## Activity
After finding the line containing "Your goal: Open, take" below, please output that line and each following one through the line containing "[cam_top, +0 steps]", exactly as written.
☆ ☆ ☆ ☆ ☆ ☆ ☆
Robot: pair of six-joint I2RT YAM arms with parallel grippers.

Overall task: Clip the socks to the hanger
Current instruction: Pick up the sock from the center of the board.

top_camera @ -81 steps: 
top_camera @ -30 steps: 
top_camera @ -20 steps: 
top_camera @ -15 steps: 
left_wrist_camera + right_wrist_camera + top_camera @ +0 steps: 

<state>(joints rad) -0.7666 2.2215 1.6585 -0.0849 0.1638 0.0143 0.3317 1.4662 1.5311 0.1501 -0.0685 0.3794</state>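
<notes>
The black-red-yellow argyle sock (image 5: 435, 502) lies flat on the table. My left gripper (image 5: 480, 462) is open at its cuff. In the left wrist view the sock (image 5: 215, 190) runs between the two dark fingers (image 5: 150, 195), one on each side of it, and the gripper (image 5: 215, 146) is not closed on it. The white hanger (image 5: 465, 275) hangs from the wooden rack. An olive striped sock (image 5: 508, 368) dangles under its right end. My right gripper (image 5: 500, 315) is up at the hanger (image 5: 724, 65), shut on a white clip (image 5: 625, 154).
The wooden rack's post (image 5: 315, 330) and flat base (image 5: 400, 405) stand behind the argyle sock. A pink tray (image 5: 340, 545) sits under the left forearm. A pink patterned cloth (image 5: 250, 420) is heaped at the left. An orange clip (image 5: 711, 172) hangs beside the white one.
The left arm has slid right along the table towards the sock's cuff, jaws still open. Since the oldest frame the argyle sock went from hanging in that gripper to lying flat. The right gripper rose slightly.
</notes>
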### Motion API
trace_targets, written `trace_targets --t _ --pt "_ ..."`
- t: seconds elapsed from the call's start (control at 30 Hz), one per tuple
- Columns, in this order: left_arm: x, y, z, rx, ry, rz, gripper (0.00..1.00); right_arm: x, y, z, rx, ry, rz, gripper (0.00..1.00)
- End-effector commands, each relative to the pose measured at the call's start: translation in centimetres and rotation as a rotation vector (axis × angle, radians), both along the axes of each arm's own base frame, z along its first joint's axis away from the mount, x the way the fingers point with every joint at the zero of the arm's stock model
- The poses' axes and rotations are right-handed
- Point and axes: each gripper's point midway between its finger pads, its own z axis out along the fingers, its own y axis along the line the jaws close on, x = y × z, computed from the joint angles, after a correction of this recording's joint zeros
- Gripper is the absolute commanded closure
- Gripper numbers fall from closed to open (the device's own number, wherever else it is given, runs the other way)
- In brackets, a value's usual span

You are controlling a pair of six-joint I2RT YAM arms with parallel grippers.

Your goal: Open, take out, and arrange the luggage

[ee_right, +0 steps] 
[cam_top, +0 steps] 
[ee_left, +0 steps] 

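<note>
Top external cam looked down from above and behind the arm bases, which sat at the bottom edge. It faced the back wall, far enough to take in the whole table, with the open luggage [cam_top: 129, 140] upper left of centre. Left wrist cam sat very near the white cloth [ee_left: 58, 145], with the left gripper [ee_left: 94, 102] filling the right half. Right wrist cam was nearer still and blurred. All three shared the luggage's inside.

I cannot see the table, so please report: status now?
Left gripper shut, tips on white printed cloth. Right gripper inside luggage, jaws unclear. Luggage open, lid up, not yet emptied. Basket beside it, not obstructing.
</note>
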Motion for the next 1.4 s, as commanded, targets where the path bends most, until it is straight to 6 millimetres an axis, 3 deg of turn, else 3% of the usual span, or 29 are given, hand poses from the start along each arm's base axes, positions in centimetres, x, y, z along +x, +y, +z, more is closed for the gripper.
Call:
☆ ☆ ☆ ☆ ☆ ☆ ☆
## Result
Your goal: Open, take out, and arrange the luggage

[ee_right, +0 steps] 
[cam_top, +0 steps] 

That brings the answer to completion.